I think this inability to abandon my work was part of the reason I was never able to publish enough to become a tenured academic. (That and I hated every minute of it except for the teaching part.) I had drafts of at least four articles on my computer that I never submitted for publication because I didn’t think they were good enough. I needed someone to knock on my office door and say, “Time’s up. Give me the manuscript.” But that’s not how things work in academia. For some reason you are expected to be a grown-up and take responsibility for your own work, but I don’t remember that being explicitly stated in the contract I signed. In the end, I decided to quit and pursue a life as a writer on my own terms. Thing about that is there are even fewer deadlines as an independent writer. At least as an academic I had a tenure clock ticking in the background of my life for seven years, and even that wasn’t enough to overcome my fear of criticism and rejection. 

My perfectionism and resulting inability to abandon my writing to an audience is why I almost bailed on my promise to publish one blog post a week. After four weeks of doing the work, I was ready to quit because I was feeling overwhelmed and didn’t think I would have enough time to write something I could allow you to read. And maybe this post isn’t fit for publication. Maybe I should have spent more time on it, but because perfectionism is part of my OCD I can’t rely on my internal sense of what’s finished and what’s not. I have to trust the process (one afternoon of writing = one post) and force myself to hit the publish button. I’m working with the same perfectionism in my garden. I have to set limits on the work I will do in each flower bed or I will spend all summer trying to perfect one while the others die of neglect. My perfectionism lost me an academic career and more than a few expensive plants, but I’m determined to make this writing career happen. If writing is what you want to do with your one wild and precious life I hope following along on my journey helps you make your dream a reality too. 

All I can do is trust the process. The process matters more than the product because without the first the second would never exist. Ass in seat, fingers on keyboard. That’s what matters today and every day. So, I will be live on my Facebook page again tomorrow writing and asking you to join me. 

Do Next Write Thing: a 30-minute weekly writing retreat. Fridays at 10 am MT

Writing is Messy, Communal, and Scary

April 22, 2019 By Carrie Lamanna

Overhead photo of a woman's hands typing on a green typewriter. To the left is an open notebook, a stack of letters, and flowers. To the right is a latte and a cookie on a blue plate. The text added to the photo reads "Writing doesn't look like this."

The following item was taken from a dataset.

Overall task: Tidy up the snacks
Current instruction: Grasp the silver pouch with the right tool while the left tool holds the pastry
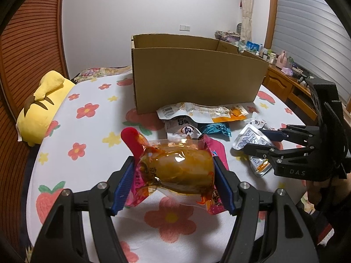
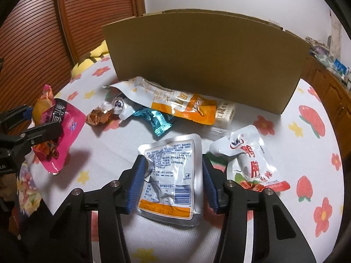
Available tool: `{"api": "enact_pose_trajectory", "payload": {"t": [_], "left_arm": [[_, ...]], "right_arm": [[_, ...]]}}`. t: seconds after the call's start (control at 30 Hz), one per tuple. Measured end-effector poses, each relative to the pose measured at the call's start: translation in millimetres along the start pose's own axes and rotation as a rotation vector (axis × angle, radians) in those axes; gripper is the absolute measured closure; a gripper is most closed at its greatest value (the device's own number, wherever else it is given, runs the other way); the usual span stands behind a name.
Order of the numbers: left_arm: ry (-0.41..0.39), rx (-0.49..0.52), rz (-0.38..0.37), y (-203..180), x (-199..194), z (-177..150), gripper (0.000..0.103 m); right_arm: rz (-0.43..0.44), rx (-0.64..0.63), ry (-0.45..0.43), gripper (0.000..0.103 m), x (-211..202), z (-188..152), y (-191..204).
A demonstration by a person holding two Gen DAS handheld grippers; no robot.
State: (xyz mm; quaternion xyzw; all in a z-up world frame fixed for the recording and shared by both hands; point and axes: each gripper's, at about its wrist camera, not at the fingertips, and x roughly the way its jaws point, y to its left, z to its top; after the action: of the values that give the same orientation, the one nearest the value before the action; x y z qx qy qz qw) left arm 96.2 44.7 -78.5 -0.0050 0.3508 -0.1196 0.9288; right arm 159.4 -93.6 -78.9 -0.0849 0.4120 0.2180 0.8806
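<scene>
My left gripper [image 1: 173, 164] is shut on a pink snack packet [image 1: 179, 168] with a clear window showing orange-brown food, and holds it above the flowered bedsheet [image 1: 92, 131]. The right wrist view shows that packet [image 2: 63, 127] at the left, in the left gripper [image 2: 33, 120]. My right gripper [image 2: 173, 162] has its blue pads [image 2: 138, 179] pressed on both edges of a silver packet [image 2: 171, 175], which is crumpled at the left pad. The silver packet [image 1: 248, 138] also shows between the right gripper [image 1: 252, 139] fingers. An open cardboard box [image 1: 197, 76] stands behind the snacks.
Loose snacks lie in front of the box [image 2: 208, 65]: a long orange-and-white packet [image 2: 175, 105], a teal wrapper [image 2: 155, 120], a copper wrapper [image 2: 98, 116], a white-and-red packet [image 2: 252, 160]. A yellow plush [image 1: 43, 105] lies at the left, a wooden dresser [image 1: 285, 83] at the right.
</scene>
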Motion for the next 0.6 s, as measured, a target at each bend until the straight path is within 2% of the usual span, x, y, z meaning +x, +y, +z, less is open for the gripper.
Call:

After neglecting it for months, I promised myself I would start posting to my blog once a week. My first post was just over a week ago on Saturday, so I haven’t exactly achieved my goal yet. At least it’s progress. (I’ve been told I need to focus more on small wins instead of focusing on how I fuck everything up. Not sure I’m doing it right, but I’ll keep trying.) The thing is, I don’t have a plan for what I want to say to you today. I just know I promised to write, so I’m writing.

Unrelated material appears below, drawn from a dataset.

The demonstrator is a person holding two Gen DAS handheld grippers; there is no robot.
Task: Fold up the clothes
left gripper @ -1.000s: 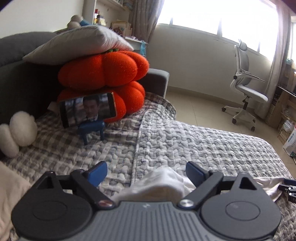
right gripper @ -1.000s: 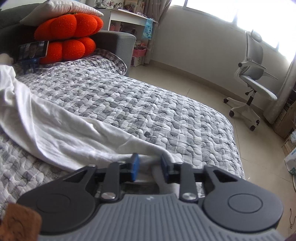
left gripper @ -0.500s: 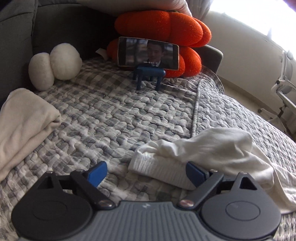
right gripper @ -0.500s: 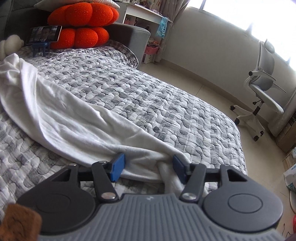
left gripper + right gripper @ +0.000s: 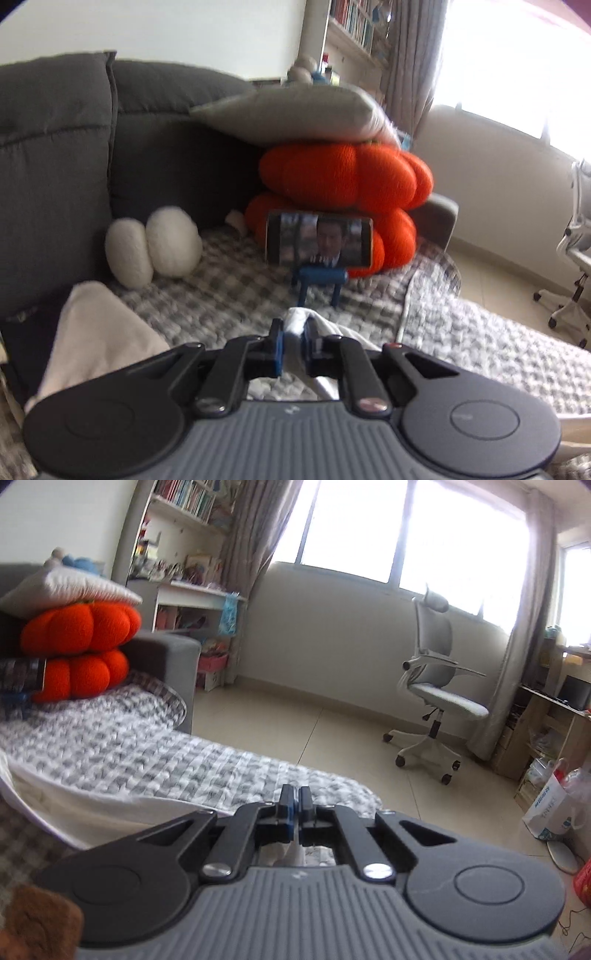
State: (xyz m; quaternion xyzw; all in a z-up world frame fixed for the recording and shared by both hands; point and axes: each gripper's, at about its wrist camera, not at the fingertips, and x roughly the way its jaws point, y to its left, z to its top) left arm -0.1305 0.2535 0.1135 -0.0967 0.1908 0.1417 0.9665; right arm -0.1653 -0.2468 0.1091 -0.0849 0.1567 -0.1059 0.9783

Maybe that’s how it has to start. You sit your ass in a chair and write even when you don’t have anything it say. Of course that’s how it has to start. I know this. I have a damn Ph.D. in writing studies. Writing is a process of discovering what we have to say, not a delivery method. The final published work might be about delivering our completed message, but the process of creating that message—the actual work of writing—is knowledge production. We know more after we have written, even for just five minutes, than we did before we started. Even when we sit down with a clear plan for what we want to write, the process changes things. It’s fascinating to watch this process unfold with an author who’s working on a novel. Characters they thought were villains unexpectedly reveal themselves to be heroes. A coward turns out to be the bravest one in the story. No matter how much they plan and storyboard, fiction writers can never be sure how a story will end until they write the last word.

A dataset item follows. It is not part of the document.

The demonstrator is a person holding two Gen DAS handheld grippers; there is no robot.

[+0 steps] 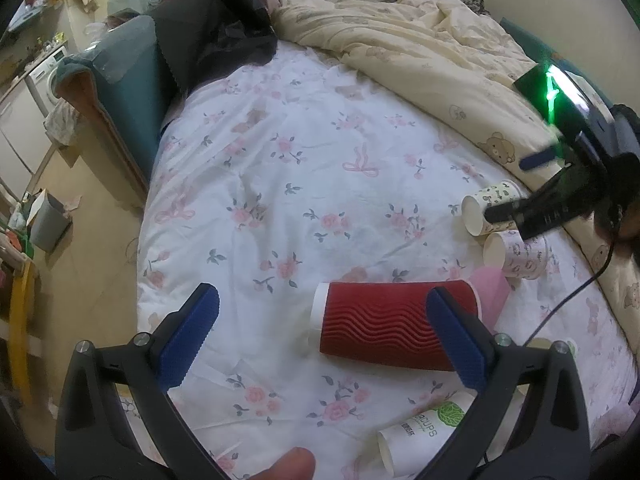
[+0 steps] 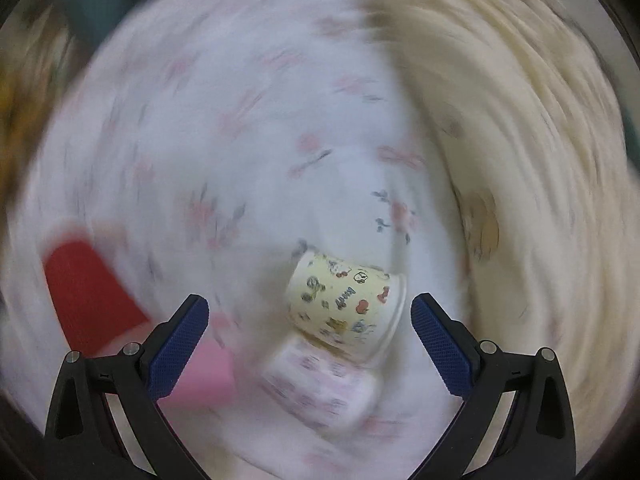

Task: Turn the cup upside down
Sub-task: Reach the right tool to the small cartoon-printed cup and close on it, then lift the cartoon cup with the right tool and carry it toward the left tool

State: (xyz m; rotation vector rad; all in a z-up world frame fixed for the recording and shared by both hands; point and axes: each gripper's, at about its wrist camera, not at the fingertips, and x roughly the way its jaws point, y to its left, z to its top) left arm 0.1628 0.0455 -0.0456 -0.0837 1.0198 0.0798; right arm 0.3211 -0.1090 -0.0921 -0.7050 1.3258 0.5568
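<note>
Several paper cups lie on their sides on a floral bed sheet (image 1: 280,184). A red ribbed cup (image 1: 384,326) lies between the fingers of my open left gripper (image 1: 324,300), its white rim to the left. A cream cartoon-print cup (image 2: 344,304) lies between the fingers of my open right gripper (image 2: 310,308); the right wrist view is blurred by motion. A pink-print cup (image 2: 320,388) lies just below it. In the left wrist view the right gripper (image 1: 516,196) hovers over these two cups (image 1: 488,208), (image 1: 516,256).
A white cup with a green leaf logo (image 1: 420,436) lies near my left gripper's right finger. A pink cup (image 1: 490,286) lies behind the red one. A cream quilt (image 1: 420,52) is bunched at the back right. The bed's left edge drops to the floor (image 1: 92,240).
</note>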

Fiction writers don’t invent their characters—they get to know them through the writing process. When we write about a nonfiction topic, we learn as much through the act of writing as we do through the research process. When we write about ourselves, we get to learn who we are. But that process is unsettling to say the least. We aren’t fictional characters after all, and realizing that maybe we don’t know everything about ourselves is downright scary. And the fact that we are sharing our recent self-discoveries with a public audience brings the fear level from “damn scary” to “fucking terrifying.” When I hit publish on my previous post about my struggle with anxiety and OCD, I felt like I was standing naked in the middle of the busiest street in town with TV cameras and cellphones pointed at me. In reality, maybe 100 people even bothered to look twice at that post, and most of them were friends and family (hi mom!), so my fears might have been a bit exaggerated. But it doesn’t matter. In my head the fear is real. It makes me feel alone in this world, and more often than not, it stops me from writing.

I don’t want to be alone in this process. I want you to come along with me so it doesn’t seem so scary. The romantic notion of the writer alone in her ivory tower is a myth that holds us back. Writing happens in communion with others. Sure, you have to sit down with pen or keyboard each day and put words on a page, and that has to be done alone. But what happens before, after, and in-between the writing requires people.

I would never have finished my dissertation if it weren’t for a friend who invited me to her house in Michigan for a weekend. She provided another friend who was struggling to finish and me with rooms of our own. We spent the morning writing with our doors closed. At lunchtime we came downstairs to a wonderful meal she had prepared for us. We ate and got some exercise while she read our drafts and provided feedback. We then went back upstairs to revise before heading out to dinner together. We did this for two days. I wrote about a third of my dissertation that weekend after struggling for almost a year to write more than a few good pages. At the time it seemed like magic, but the magic was simply doing the work in the company of other writers and friends who supported and believed in me. When I quit my academic job and decided to start writing memoir and creative nonfiction, I knew I would need that sort of support again, which is why I jumped at the chance to join Janelle Hanchett’s first Renegade Writers group. We’ve had two face-to-face retreats now, and both have been magical.

Obviously, it’s not possible to go on a writing retreat every weekend. (Who would do that laundry I’m always bitching about?) But it doesn’t mean we are doomed to struggle alone either. I’ve found that something amazing happens when we share our writing process with others. We realize we are not alone. Friends and family I would never have suspected of having any interest in writing confess that they too want to write a novel, a memoir, or start a blog. They too thought they were alone, that sitting down to write was scary because they didn’t know what to say and were afraid to show it to anyone, that everything they tried to write turned out a hot mess, and what difference did it make anyway because they would never have the time to be a “real” writer. This is the bullshit we say to ourselves when we try to write in secret. I wouldn’t be writing at all if I didn’t know I had you to read it—even if “you” is sometimes only my friend Jill and my fellow Renegade writers.

I stopped writing when I stopped reaching out and sharing with my writing community. Once I started getting outside my own head, my writing fears didn’t go away, but they stopped controlling my process. My fears became something I could lift and set aside for a precious moment instead of a crushing weight on my chest. Over the next month I’ll be sharing more of my writing process here and on social media. It’s going to be a weird ride, but I’m ready for it. It’s time.